The University of Tennessee at Chattanooga Department of Biology, Geology and Environmental Science hosted a reception on Friday, March 31, to dedicate a painting in memory of Dr. Mark Schorr.
Some of the late Dr. Schorr’s students commissioned a painting of a Black Drum fish, which is now on display in the Holt Hall 1st Floor lobby. As part of the reception, the department announced the creation of the Dr. Mark Schorr Endowed Fund, an award in his memory to benefit graduate student research.
“Dr. Schorr was an excellent friend and mentor,” said Dr. Gretchen Potts, department head for Biology, Geology and Environmental Science. “He inspired students and colleagues with his enthusiasm for stream and fish ecology.
“We are honored that his students chose to remember him with this special painting.”
A member of the UTC faculty since 1994, Dr. Schorr earned tenure and promotion to associate professor in 1999 and attained the rank of professor in 2004. His teaching and research focused on stream fish ecology, emphasizing water pollution issues and population/community ecology. Every week, he took students to UTC field stations for hands-on learning as part of his courses. He was selected to the 2021-2022 All-Southern Conference Faculty Team.

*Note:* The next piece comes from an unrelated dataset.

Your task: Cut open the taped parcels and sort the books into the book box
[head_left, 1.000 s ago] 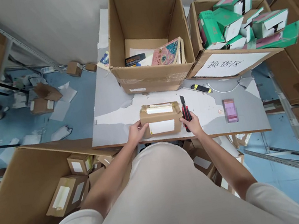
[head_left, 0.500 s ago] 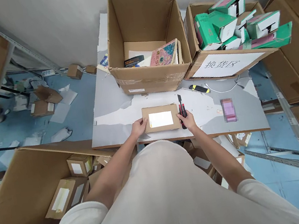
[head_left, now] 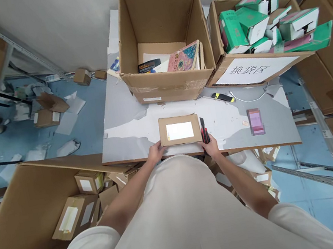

Dr. Schorr’s teaching also extended to the mentorship of research and internship students. He chaired or supervised numerous master’s theses and internships each academic year. His research, supported by multiple grants, led to more than 90 peer-reviewed publications, presentations and scientific/technical reports. He also curated two zoological collections for the UTC Natural History Museum.
Dr. Schorr served on multiple department committees, chaired the Field Station Committee, worked with local conservation organizations WaterWays and Friends of Mountain Creek, and taught outdoor science labs to teachers and students in the Chattanooga greater area. Professionally, he served on the review board of the journal WATER.
In a note to Potts about Dr. Schorr, former UTC student Mike Hickman wrote:
“Dr. Schorr was one of my all-time favorite people,” Hickman wrote. “I took anatomy from him in 1995, which I believe was his first year. I had a great rapport with him and really appreciated his energy. Because I was a non-traditional student and he was new and young, sometimes I felt like I was teaching him.
“Later, as it turns out, we had sons the same age who played soccer together. He would often regale me with tales from the edge of limnology or ‘the study of inland bodies of water,’ he would always say.
“He truly made the world a better place through his positive and giving spirit, desire to commit action to cleaning up pollution and instilling that value in others through education. I, for one, will always cherish the memories of our conversations. It truly saddens me to know that I won’t have a chance to see him again.”